Reference values for a categorical fixed effect variable

Hello,

I am trying to use the maaslin2 package to model the association between a categorical intervention variable (3 levels, character variable) and OTUs. My data is longitudinal with repeated measures so I am using a mixed model with fixed effects for the intervention and random effects for my participant ID.

I’d like to set the reference category for my intervention variable and have tried to install the latest version which has the reference option (as suggested here: Which factor level to compare with) but I am getting an unused argument error when I try to run my code. Example:

fit_data ← Maaslin2(
frmeTaxa, frmeMetadata,
“file”,
fixed_effects = c(‘intervention’), random_effects = c(‘ID’),
min_abundance = 0.0001, min_prevalence = 0.2,
reference=“int1”)

Error in Maaslin2(frmeTaxa, frmeMetadata, … :
unused argument (reference = Calcium - 2)

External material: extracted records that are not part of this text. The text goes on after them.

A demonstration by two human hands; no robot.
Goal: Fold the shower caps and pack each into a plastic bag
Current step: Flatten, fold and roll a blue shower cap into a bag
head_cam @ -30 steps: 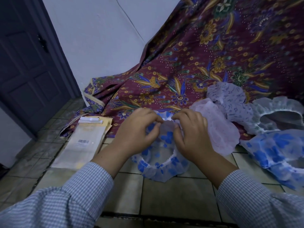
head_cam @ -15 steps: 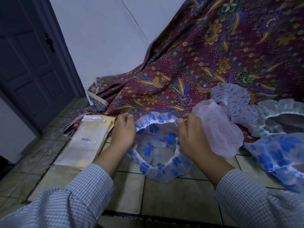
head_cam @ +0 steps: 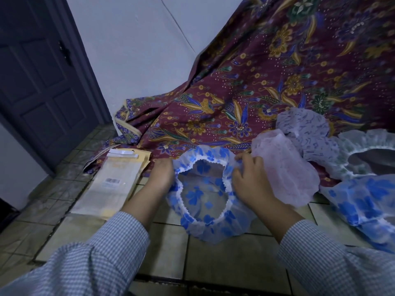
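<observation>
Head cam: left hand & right hand grip blue-flowered shower cap rim, stretched open

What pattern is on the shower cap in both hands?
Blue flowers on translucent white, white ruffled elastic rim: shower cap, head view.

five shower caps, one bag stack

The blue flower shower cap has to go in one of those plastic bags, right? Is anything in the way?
Nothing visible blocks it. The blue flower shower cap is held open by the left hand and right hand. The plastic bags lie just beyond the left hand, with only that hand and bare tiled floor between.
</observation>
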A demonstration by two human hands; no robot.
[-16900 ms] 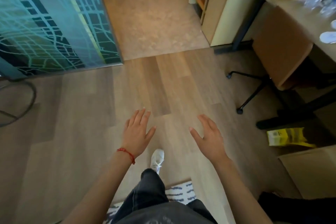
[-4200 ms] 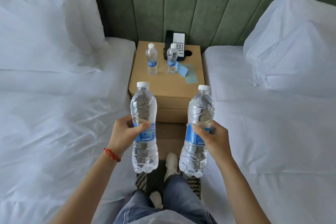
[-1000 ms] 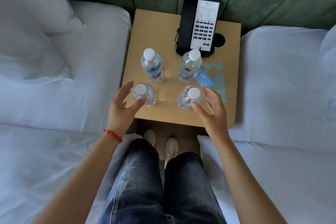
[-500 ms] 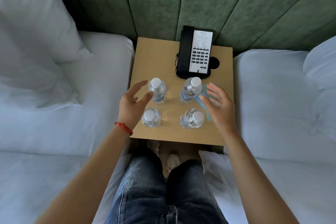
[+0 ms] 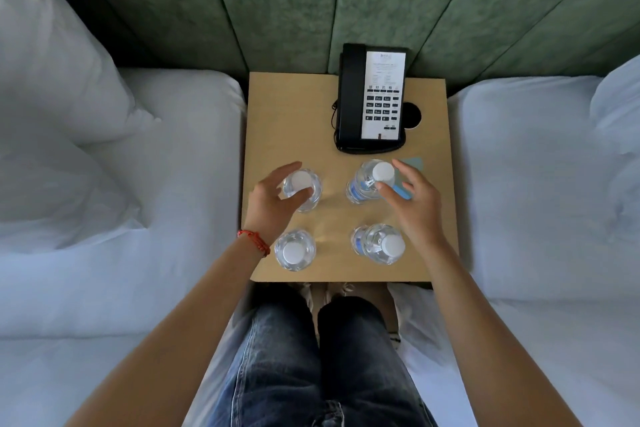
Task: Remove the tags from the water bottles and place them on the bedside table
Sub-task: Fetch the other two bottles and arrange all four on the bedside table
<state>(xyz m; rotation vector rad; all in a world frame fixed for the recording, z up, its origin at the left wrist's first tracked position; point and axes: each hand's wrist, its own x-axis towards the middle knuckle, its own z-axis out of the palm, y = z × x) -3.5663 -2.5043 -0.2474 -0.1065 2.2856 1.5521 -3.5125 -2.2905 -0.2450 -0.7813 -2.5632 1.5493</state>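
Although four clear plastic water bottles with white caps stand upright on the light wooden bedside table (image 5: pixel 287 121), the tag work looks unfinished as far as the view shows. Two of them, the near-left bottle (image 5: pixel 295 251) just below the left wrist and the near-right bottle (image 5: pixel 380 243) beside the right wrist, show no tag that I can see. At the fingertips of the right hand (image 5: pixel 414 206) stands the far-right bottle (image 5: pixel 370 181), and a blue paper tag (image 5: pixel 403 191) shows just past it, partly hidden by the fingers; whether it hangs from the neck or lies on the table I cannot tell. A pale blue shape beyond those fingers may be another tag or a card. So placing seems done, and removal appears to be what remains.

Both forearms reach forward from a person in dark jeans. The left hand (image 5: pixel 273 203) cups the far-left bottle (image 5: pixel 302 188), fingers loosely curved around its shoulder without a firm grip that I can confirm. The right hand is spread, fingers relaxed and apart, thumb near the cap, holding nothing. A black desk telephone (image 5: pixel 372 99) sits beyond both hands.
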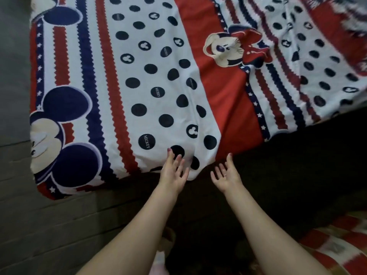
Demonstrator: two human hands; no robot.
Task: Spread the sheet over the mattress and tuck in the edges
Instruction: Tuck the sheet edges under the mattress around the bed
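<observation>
Head view looks straight down two bare forearms that reach up from the bottom of the frame toward the bed. At the lower right corner lies a patch of red-and-white patterned cloth (pixel 335 249), blurred, and low in the middle a pale slipper or foot shows dimly between the arms — too dark to tell which. Grey floor (pixel 39 225) fills the lower left.

Just above the middle of the frame's lower half, the left hand (pixel 172 172) has its fingers straight and spread, holding nothing; its fingertips overlap the near hem of the sheet (pixel 158 66), at a black dot, though contact cannot be told for sure. Beside it the right hand (pixel 226 174) is likewise loose, palm showing, fingers relaxed and grasping nothing, its tips just short of the hem where the red band ends.

Beyond the hands the sheet covers the upper frame — white with black dots, red and navy zigzag stripes and cartoon mouse faces. It lies flat at the left and rumpled at the upper right, where its edge runs slantwise above a dark surface (pixel 297 165).
</observation>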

Any idea what my issue might be? Is there a way to confirm that I have installed the version of maaslin2 with the reference option?

(The code works nicely without the reference option added.)

Thanks!

Hi @Lyoon6 - this needs to be provided as a string of variable,reference (semi-colon delimited for multiple variables) which in your case translates to reference = intervention,int1 .

Hi Himel,

Sorry, I am still getting an unused argument error with my reference group.

My code:

fit_data <- Maaslin2(
frmeTaxa, frmeMetadata,
“file”,
fixed_effects = c(‘key’),
random_effects = c(‘ID’),
min_abundance = 0.0001,
min_prevalence = 0.2,
transform = “NONE”,
normalization = ‘TMM’,
analysis_method=‘ZINB’,
reference=key,Post-Combined
)

The variable ‘key’ is a categorical variable with character values (e.g., “Post-Combined”, “Pre-Combined”, etc.). Is this a problem with how I am specifying the name of the category? Or you do think there is something else going on? I’ve also tried putting quotes around the reference as shown under Examples here: https://bioconductor.org/packages/devel/bioc/manuals/Maaslin2/man/Maaslin2.pdf (e.g., reference=‘key,Post-Combined’)

Thanks in advance.

Hi @Lyoon6 - if your key variable has only 2 levels, this option will not work. Assuming that it has at least three levels, you might want to specify the reference as follows: reference = c('key,Post-Combined'). Let me know if that resolves the error.

1 Like

My variable has 6 levels, so it shouldn’t be an issue and unfortunately c('key,Post-Combined') also did not work.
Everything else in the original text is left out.